Il peut sembler préférable d’axer le raisonnement autour du critère du discernement. Le juge n’est alors aucunement lié par un seuil d’âge déterminé a priori par le législateur. Il se détermine au cas par cas en fonction de la personnalité du mineur concerné et des circonstances de fait, dans le cadre d’un faisceau d’indices plus large. Préférer le critère du discernement permet en outre de s’inscrire dans le prolongement de l’évolution jurisprudentielle antérieure qui s’était développée sur la question de la preuve du défaut de consentement du mineur victime d’un viol ou d’une agression sexuelle. La question posée aux juges était de savoir dans quelle mesure la violence, la contrainte, la menace ou la surprise pouvaient se déduire du seul jeune âge de la victime.
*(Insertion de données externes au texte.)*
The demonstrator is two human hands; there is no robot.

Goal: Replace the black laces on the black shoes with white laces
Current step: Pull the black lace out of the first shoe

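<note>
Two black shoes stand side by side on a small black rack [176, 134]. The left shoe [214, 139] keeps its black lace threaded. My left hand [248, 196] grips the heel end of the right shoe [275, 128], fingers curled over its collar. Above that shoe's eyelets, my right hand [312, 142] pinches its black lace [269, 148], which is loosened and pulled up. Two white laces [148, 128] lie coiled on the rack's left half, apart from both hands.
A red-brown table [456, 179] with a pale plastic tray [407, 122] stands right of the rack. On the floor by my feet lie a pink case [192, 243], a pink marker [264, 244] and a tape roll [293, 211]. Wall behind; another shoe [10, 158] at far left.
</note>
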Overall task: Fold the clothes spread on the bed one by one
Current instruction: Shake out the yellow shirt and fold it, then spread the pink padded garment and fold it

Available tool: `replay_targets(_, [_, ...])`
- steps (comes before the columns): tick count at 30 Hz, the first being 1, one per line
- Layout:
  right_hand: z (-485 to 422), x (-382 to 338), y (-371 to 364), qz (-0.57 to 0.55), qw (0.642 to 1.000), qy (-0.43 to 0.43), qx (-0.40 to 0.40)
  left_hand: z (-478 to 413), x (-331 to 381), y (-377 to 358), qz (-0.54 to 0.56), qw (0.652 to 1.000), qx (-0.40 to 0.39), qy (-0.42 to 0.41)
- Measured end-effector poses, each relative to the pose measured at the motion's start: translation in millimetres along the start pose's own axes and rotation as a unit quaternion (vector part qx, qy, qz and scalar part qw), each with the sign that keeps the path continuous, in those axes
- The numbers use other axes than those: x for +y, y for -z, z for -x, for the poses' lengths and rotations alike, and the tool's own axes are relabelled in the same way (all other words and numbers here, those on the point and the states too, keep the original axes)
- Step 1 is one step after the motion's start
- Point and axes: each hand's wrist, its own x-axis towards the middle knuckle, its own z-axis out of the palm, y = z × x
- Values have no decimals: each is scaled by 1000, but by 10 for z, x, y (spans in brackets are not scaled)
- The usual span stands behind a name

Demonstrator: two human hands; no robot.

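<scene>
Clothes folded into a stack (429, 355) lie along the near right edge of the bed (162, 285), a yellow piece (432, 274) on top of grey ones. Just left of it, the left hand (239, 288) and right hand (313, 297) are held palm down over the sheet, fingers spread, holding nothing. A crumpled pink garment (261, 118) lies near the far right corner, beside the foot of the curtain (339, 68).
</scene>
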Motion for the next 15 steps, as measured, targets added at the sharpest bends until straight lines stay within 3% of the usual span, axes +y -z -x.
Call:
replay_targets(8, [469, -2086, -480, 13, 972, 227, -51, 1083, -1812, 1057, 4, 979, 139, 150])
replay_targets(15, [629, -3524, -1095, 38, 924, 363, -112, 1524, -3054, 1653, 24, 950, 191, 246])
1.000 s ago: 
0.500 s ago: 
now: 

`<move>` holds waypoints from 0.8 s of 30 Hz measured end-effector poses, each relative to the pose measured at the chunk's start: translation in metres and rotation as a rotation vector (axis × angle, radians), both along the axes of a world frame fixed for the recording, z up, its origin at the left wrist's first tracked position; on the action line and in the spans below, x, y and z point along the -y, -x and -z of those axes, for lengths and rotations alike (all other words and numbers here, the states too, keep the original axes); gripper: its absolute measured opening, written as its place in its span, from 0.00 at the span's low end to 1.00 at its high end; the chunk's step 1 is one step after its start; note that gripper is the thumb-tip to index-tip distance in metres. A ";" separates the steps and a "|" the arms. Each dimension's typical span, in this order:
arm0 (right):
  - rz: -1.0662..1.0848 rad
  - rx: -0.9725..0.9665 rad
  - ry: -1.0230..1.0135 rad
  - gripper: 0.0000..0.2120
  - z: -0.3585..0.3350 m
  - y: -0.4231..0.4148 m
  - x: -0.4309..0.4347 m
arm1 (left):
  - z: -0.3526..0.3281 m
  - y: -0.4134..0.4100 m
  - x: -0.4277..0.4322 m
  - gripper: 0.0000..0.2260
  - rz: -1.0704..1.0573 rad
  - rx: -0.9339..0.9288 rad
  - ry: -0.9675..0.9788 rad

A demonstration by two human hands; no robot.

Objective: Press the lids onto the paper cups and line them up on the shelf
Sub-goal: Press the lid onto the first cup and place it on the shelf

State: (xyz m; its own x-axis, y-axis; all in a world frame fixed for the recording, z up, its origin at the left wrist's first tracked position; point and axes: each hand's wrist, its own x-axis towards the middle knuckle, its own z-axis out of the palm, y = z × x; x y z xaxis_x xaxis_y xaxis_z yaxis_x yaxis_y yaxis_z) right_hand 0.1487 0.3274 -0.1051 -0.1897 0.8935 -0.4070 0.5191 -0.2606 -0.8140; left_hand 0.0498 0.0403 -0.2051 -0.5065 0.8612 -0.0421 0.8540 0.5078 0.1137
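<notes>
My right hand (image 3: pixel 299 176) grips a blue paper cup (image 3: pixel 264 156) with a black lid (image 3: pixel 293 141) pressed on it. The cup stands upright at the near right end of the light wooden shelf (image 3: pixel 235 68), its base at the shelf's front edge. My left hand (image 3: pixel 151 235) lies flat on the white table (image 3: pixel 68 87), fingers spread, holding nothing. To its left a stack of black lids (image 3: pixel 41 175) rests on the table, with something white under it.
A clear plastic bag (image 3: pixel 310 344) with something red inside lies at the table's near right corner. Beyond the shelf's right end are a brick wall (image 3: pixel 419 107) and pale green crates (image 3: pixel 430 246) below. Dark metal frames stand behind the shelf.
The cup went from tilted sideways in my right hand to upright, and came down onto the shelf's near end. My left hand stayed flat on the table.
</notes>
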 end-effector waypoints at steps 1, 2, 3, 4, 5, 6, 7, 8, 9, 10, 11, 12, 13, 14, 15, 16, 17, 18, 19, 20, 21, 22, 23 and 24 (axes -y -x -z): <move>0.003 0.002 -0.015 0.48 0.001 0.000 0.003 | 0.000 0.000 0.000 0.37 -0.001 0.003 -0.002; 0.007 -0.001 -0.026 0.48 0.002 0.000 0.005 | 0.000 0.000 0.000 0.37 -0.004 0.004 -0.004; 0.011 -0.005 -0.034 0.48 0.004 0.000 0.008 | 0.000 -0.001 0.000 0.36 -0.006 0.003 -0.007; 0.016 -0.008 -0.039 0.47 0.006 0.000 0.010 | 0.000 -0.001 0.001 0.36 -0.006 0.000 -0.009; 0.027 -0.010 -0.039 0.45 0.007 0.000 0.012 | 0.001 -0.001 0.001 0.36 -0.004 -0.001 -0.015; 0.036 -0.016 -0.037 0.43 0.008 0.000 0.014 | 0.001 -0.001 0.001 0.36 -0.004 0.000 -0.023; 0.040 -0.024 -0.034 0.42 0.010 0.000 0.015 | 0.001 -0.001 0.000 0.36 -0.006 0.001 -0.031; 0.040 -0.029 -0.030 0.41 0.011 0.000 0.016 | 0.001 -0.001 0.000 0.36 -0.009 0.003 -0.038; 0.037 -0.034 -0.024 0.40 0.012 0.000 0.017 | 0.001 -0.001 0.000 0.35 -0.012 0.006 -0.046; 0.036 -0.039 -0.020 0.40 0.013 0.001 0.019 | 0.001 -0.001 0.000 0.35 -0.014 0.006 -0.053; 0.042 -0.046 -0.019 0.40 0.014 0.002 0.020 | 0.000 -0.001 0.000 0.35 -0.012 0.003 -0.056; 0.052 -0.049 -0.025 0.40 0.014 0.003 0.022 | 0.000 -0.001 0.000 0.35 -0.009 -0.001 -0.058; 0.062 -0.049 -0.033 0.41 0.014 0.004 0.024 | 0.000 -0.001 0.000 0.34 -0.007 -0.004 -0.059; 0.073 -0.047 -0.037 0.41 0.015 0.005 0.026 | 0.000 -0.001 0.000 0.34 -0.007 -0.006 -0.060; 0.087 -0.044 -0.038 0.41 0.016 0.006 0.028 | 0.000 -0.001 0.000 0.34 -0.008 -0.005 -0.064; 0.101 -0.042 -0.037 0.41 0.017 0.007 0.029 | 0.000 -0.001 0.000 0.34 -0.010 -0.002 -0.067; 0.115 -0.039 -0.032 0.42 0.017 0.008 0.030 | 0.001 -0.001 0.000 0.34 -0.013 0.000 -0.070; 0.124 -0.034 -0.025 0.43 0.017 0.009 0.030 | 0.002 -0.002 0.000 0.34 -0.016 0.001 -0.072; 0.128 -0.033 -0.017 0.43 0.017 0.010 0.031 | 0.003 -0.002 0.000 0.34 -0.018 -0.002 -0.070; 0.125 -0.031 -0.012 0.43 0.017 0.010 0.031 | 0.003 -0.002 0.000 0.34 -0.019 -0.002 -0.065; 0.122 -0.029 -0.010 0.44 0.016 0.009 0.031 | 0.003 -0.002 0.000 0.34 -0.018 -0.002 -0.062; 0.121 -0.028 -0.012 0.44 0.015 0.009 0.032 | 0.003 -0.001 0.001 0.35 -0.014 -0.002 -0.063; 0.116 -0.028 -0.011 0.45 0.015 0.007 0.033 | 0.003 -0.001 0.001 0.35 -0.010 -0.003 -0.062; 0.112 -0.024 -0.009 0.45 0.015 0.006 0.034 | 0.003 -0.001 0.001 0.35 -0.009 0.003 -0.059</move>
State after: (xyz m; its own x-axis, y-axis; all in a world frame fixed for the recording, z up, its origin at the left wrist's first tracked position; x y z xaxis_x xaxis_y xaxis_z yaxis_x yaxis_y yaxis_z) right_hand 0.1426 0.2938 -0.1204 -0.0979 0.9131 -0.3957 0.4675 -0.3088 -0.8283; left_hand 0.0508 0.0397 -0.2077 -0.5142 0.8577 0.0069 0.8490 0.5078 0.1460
Dans un premier temps, la Cour de cassation avait affirmé que l’absence de consentement résultant de la surprise ne pouvait se déduire du seul jeune âge de la victime13. Elle avait également retenu qu’il n’était pas possible, pour caractériser la violence, la contrainte ou la surprise, de se fonder uniquement sur l’âge de la victime et sur la qualité des auteurs présumés (ascendant ou personne ayant autorité)14. Dans un second temps, la Cour de cassation avait cependant nuancé sa position en admettant la surprise lorsque le très jeune âge de la victime implique qu’elle n’a pas pu comprendre la portée des actes accomplis15. La Cour de cassation a pu, par la suite, confirmer cette position16. L’appréciation de la violence, de la contrainte, de la menace ou de la surprise ne peut s’envisager en faisant abstraction de l’âge de la victime, d’autant que si cet âge est très jeune, la victime ne prend pas la mesure des faits. La jurisprudence considérait en revanche que si le mineur était doué de discernement, le juge ne pouvait naturellement pas se fonder sur sa seule minorité pour admettre l’absence de consentement17. À la lumière de la proposition avancée en Conseil des ministres, cette jurisprudence ne devrait pas être remise en cause.
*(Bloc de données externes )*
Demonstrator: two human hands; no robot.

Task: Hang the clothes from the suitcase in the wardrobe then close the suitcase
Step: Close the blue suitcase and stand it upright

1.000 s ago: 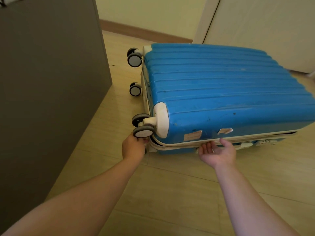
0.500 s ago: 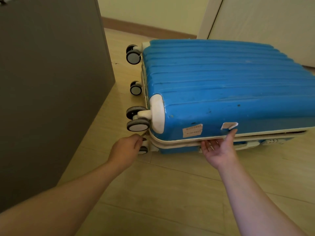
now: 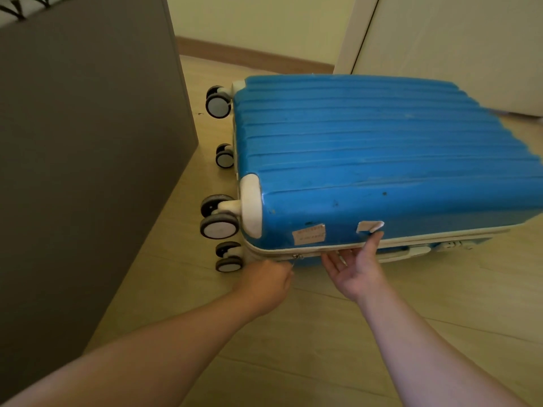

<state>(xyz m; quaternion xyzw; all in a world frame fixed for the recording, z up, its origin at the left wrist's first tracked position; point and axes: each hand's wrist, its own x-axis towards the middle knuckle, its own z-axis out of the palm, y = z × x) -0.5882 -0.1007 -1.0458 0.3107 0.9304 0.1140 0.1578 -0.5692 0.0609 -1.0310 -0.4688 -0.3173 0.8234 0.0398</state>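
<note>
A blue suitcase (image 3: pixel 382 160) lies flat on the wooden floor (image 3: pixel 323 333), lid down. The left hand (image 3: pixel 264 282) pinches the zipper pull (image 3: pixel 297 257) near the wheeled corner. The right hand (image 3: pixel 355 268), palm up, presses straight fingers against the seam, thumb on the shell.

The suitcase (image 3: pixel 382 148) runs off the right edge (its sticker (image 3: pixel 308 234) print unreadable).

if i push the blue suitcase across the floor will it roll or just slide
The blue suitcase probably slides rather than rolls: it lies flat, its wheels pointing sideways. The ribbed hard shell likely stays stiff.
</note>
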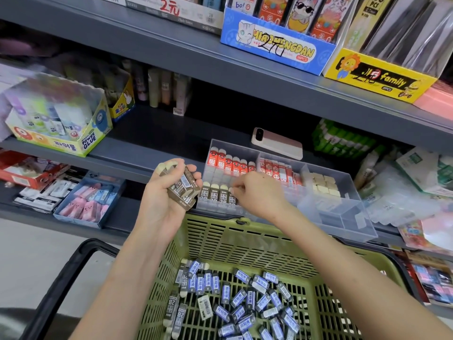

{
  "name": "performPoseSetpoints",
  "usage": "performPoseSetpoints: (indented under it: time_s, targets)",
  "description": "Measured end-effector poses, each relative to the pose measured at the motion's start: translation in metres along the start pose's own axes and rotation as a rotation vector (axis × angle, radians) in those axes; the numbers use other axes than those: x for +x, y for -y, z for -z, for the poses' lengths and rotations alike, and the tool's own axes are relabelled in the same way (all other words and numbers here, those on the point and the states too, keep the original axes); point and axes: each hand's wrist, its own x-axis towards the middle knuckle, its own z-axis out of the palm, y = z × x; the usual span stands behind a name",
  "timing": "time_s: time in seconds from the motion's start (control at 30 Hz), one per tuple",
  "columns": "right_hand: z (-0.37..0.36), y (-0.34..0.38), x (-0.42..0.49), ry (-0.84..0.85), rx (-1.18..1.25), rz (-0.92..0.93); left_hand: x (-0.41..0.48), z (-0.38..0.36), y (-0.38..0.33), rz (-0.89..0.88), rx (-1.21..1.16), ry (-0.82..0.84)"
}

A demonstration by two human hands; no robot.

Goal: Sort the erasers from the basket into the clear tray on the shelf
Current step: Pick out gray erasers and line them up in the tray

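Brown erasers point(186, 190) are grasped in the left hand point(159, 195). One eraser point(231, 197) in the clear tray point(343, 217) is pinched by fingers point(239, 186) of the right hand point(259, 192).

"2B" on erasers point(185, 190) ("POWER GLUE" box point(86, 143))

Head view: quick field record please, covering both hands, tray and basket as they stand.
left hand: grips a bundle of brown 2B erasers
right hand: fingertips at the brown row in the tray; grip unclear
clear tray: red erasers line the back, brown row stands in front
basket: green, many blue-sleeved erasers loose inside
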Motion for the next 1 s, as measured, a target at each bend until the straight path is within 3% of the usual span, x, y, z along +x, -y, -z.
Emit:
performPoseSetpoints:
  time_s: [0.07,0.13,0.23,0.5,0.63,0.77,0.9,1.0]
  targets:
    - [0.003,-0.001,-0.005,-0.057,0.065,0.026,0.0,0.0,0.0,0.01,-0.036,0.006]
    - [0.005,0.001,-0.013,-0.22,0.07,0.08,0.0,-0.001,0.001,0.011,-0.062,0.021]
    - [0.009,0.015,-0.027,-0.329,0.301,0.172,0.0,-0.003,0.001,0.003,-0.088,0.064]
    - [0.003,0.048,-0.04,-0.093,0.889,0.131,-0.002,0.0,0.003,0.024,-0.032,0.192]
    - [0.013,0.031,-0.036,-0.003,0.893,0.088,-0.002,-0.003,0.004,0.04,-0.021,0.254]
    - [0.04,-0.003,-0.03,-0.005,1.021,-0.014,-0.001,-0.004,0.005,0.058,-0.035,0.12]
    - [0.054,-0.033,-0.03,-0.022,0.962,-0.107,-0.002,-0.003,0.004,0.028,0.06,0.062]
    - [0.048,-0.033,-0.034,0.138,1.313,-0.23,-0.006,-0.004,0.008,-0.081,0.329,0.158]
II. Les bonnes idées à promouvoir

Au titre des pistes intéressantes dont on suivra le devenir à la faveur des débats parlementaires, on peut évoquer la présomption de contrainte (A). Pourrait également être envisagée la suppression des deux qualifications pénales relatives aux atteintes sexuelles sur mineur si on souhaite vraiment introduire de manière cohérente la réforme dans l’arsenal répressif existant (B).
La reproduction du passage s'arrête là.